The purpose of cross-selling is to make money, and that's why salespeople are incentivized to do it. The total amount of extra fees that were charged due to this is $2.4M (i.e. negligible to WF), or $1.14/fake account, or $450/dishonest employee.

If an underperforming employee earned $450 in pay that they did not deserve, WF lost money on this. As matt levine explains:

If your customers have a checking account, and a savings account, and a credit card and online banking, all in one place, then they'll probably use each of those products more...when they want a...mortgage...or investment advice -- they're more likely to turn to the bank where they keep the rest of their financial life...No one feels extra loyalty because they have a banking product that they don't use or know about.

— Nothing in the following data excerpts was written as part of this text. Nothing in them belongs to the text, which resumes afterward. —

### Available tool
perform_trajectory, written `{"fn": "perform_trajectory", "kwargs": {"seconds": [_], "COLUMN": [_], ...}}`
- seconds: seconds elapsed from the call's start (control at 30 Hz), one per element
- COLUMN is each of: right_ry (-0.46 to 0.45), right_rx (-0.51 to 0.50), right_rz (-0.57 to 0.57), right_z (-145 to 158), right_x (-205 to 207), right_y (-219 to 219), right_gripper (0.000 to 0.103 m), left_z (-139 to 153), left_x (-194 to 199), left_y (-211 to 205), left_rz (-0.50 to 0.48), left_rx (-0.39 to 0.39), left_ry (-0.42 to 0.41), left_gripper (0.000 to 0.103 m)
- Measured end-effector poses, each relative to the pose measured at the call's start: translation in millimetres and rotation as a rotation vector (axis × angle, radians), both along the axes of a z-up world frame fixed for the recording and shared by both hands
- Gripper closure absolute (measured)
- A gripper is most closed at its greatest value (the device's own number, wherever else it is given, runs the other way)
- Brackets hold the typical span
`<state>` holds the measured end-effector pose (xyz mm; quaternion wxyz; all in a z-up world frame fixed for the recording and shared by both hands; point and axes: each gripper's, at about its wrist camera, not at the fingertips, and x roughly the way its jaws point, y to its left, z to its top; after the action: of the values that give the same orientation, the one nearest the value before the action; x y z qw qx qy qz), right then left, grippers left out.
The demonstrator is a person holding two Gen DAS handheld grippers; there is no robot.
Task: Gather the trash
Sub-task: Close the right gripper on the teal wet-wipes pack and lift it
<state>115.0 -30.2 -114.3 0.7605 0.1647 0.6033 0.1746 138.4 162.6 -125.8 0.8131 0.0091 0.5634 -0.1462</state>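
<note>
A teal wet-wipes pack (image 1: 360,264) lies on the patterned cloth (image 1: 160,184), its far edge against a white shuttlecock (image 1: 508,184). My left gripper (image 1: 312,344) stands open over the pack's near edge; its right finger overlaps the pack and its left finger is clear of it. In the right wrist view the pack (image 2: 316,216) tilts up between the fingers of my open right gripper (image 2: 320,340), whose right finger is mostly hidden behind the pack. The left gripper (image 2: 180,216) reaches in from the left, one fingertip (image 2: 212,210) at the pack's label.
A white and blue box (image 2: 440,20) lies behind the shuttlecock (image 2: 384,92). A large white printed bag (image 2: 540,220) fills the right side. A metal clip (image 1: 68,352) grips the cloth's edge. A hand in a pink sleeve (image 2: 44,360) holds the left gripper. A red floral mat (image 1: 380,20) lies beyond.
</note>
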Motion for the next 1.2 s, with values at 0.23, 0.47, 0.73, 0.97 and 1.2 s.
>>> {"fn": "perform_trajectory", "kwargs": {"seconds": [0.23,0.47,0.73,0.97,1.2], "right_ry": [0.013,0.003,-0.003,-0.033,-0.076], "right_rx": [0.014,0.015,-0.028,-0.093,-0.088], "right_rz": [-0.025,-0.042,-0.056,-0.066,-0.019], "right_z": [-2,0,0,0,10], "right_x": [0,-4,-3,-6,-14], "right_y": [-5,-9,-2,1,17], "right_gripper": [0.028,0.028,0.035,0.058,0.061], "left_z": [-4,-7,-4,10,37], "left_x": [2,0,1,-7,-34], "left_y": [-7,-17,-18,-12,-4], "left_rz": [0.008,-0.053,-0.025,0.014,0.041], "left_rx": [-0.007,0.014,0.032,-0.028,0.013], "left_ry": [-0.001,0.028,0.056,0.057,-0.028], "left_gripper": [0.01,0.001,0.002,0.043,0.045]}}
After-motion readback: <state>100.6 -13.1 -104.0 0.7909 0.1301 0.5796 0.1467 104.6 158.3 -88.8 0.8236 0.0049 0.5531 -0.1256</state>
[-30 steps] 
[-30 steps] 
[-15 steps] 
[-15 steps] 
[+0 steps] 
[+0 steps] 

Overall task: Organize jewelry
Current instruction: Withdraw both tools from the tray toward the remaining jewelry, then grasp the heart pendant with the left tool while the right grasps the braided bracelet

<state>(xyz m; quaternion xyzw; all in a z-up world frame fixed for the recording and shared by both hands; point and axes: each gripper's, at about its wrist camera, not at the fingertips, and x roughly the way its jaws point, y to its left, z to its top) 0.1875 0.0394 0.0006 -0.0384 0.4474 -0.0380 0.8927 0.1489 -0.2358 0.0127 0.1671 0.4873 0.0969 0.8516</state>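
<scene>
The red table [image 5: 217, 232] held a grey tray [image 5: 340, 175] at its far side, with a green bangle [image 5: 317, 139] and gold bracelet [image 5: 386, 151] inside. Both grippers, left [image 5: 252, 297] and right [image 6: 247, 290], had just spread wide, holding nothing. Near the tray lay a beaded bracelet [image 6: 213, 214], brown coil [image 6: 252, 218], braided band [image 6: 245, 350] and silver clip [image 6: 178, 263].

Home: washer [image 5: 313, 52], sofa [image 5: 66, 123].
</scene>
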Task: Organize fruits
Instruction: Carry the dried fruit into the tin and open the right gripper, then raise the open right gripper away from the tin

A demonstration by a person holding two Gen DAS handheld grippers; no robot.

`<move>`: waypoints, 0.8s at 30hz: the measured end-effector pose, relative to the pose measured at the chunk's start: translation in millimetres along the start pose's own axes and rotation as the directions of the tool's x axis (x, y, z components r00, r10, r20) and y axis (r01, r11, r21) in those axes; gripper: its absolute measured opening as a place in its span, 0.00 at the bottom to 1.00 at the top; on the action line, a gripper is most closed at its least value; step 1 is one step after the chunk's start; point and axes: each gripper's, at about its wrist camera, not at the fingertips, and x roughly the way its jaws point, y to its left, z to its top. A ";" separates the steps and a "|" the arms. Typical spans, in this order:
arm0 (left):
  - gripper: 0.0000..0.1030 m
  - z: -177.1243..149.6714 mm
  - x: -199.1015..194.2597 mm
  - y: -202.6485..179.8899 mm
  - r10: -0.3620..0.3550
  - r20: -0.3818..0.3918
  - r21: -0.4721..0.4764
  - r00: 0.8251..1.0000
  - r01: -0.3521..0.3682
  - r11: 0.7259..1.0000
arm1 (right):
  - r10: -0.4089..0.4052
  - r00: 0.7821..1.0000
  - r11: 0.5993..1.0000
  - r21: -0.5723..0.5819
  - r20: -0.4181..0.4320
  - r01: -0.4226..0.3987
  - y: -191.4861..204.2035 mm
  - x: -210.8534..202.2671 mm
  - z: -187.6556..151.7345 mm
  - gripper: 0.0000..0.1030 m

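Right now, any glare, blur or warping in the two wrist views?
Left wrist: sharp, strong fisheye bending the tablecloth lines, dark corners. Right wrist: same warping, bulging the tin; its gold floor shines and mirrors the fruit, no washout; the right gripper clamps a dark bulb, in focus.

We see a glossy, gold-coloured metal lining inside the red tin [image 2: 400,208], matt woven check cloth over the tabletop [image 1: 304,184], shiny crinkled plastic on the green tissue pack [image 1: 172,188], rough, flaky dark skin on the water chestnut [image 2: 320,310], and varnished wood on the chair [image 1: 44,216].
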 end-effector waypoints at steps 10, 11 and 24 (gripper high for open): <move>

In website terms, this is roughly equivalent to the head of marketing buying fake traffic so he can tell his boss that he did a good job with SEO and ask for a raise.

> WF lost money on this

This ignores the fact that Wells Fargo is a publicly traded company and has an incentive to make their numbers look good for their shareholders.

... And to be clear, your assertion is that thousands of employees across different branches all independently decided to commit fraud and risk their jobs all for an additional 450 per pay check? That is your alternative explanation?

On the contrary, I think they committed fraud to keep their jobs. The $450 is a break-even number; if not getting fired resulted in the employees getting an extra $450 in pay, then WF lost money.
I could be missing something here but whether or not Wells Fargo was losing money on each account opening in the short term or even overall is orthogonal to the issue. It might call into question the wisdom of how they structure bonuses but that's not relevant to the real victims which are the customers and bond holders.